> [TASK PROMPT]
What you should repeat is the run of lines from the top of the listing below through the line with "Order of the", exactly, with no pictures.

> [DATA EXCERPT]
┄┄┄┄┄┄┄┄┄┄┄┄┄┄┄┄┄┄┄┄

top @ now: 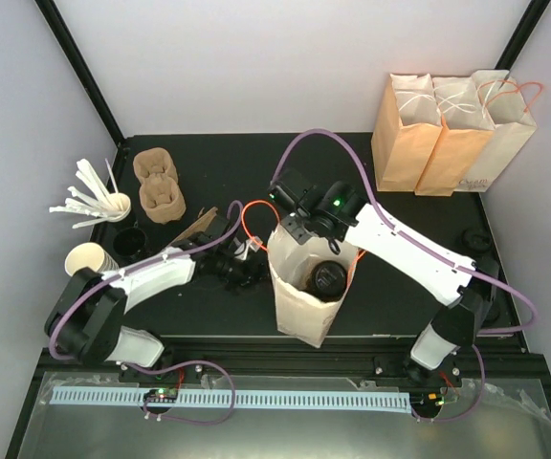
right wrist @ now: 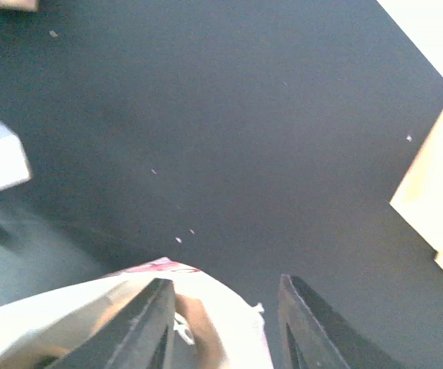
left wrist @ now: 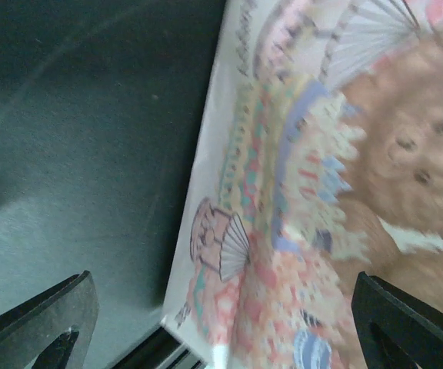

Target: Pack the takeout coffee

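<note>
Two arms reach inward over the black tabletop (top: pixel 400 287). At about 9 o'clock, far left, a holder of white utensils (top: pixel 99 199) stands beside a white paper cup (top: pixel 86 258). Brown pulp cup carriers (top: pixel 158 182) lie just past them toward 10 o'clock. The left end effector (top: pixel 247 266) sits low at the left flank of the open paper bag (top: pixel 299 311). In its wrist view the fingers (left wrist: pixel 52 319) are spread wide, and the bag's printed side fills the space between them without touching either one. The bag stands upright near the middle of the tabletop, toward 6 o'clock. The takeout coffee (top: pixel 328 279) rests inside it, its round black lid visible through the mouth. The right end effector (top: pixel 299 232) hangs at the bag's far rim, at the 12 o'clock side of the opening. Its fingers (right wrist: pixel 156 323) show only a narrow gap, with the paper edge lying between them. Whether they pinch that edge I cannot tell. At about 1 o'clock, three more paper bags (top: pixel 448 134) stand in a row against the back wall.
</note>
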Robot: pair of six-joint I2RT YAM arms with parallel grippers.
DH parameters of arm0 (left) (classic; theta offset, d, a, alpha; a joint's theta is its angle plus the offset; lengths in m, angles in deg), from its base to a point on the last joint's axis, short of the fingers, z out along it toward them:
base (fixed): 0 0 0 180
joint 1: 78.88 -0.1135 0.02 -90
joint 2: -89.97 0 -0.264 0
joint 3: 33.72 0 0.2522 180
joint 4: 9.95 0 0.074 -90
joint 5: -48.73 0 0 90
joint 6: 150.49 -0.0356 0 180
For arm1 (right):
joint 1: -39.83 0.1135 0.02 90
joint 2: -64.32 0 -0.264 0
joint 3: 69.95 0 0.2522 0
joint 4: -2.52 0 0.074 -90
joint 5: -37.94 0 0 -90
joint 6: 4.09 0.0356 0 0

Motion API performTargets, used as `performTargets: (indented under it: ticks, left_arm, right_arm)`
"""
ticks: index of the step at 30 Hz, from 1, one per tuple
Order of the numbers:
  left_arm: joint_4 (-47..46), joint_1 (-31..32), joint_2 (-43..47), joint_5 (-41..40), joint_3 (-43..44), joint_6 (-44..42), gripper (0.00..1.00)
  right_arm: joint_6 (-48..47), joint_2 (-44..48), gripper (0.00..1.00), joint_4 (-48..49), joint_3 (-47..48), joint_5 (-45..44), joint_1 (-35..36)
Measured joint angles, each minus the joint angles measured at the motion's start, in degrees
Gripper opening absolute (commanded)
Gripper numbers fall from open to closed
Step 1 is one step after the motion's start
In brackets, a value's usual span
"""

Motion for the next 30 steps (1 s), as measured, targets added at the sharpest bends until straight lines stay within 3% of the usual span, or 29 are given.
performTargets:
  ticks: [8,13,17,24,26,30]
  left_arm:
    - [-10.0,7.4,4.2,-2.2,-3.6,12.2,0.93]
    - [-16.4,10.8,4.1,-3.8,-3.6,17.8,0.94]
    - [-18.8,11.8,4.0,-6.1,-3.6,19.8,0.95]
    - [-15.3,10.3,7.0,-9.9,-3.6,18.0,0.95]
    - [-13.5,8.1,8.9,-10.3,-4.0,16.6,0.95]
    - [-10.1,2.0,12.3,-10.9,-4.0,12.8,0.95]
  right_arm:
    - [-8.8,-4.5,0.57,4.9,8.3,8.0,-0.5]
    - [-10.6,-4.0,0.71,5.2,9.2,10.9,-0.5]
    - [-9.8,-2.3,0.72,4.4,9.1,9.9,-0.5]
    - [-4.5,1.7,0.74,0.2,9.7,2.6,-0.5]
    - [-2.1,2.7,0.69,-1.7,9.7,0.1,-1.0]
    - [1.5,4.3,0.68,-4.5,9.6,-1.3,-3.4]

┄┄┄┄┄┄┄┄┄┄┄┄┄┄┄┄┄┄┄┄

> [TASK RESULT]
top @ now: 
right wrist @ now: 
left wrist @ now: 

Target: Pack the takeout coffee

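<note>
Two arms reach inward over the black tabletop (top: pixel 400 287). At about 9 o'clock, far left, a holder of white utensils (top: pixel 99 199) stands beside a white paper cup (top: pixel 86 258). Brown pulp cup carriers (top: pixel 158 182) lie just past them toward 10 o'clock. The left end effector (top: pixel 247 266) sits low at the left flank of the open paper bag (top: pixel 299 311). In its wrist view the fingers (left wrist: pixel 52 319) are spread wide, and the bag's printed side fills the space between them without touching either one. The bag stands upright near the middle of the tabletop, toward 6 o'clock. The takeout coffee (top: pixel 328 279) rests inside it, its round black lid visible through the mouth. The right end effector (top: pixel 299 232) hangs at the bag's far rim, at the 12 o'clock side of the opening. Its fingers (right wrist: pixel 156 323) show only a narrow gap, with the paper edge lying between them. Whether they pinch that edge I cannot tell. At about 1 o'clock, three more paper bags (top: pixel 448 134) stand in a row against the back wall.
</note>
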Robot: pair of six-joint I2RT YAM arms with parallel grippers.
DH parameters of arm0 (left) (classic; theta offset, d, a, alpha; a joint's theta is its angle plus the offset; lengths in m, angles in deg), from its base to a point on the last joint's axis, short of the fingers, z out along it toward them:
base (fixed): 0 0 0 180
joint 1: 78.88 -0.1135 0.02 -90
joint 2: -89.97 0 -0.264 0
joint 3: 33.72 0 0.2522 180
joint 4: 9.95 0 0.074 -90
joint 5: -48.73 0 0 90
joint 6: 150.49 -0.0356 0 180
For arm1 (right):
joint 1: -39.83 0.1135 0.02 90
joint 2: -64.32 0 -0.264 0
joint 3: 69.95 0 0.2522 0
joint 4: -2.52 0 0.074 -90
joint 5: -37.94 0 0 -90
joint 6: 4.09 0.0356 0 0

Motion API performTargets, used as `performTargets: (indented under it: ticks, left_arm, right_arm)`
"""
ticks: index of the step at 30 Hz, from 1, one per tuple
Order of the numbers:

This completes the output.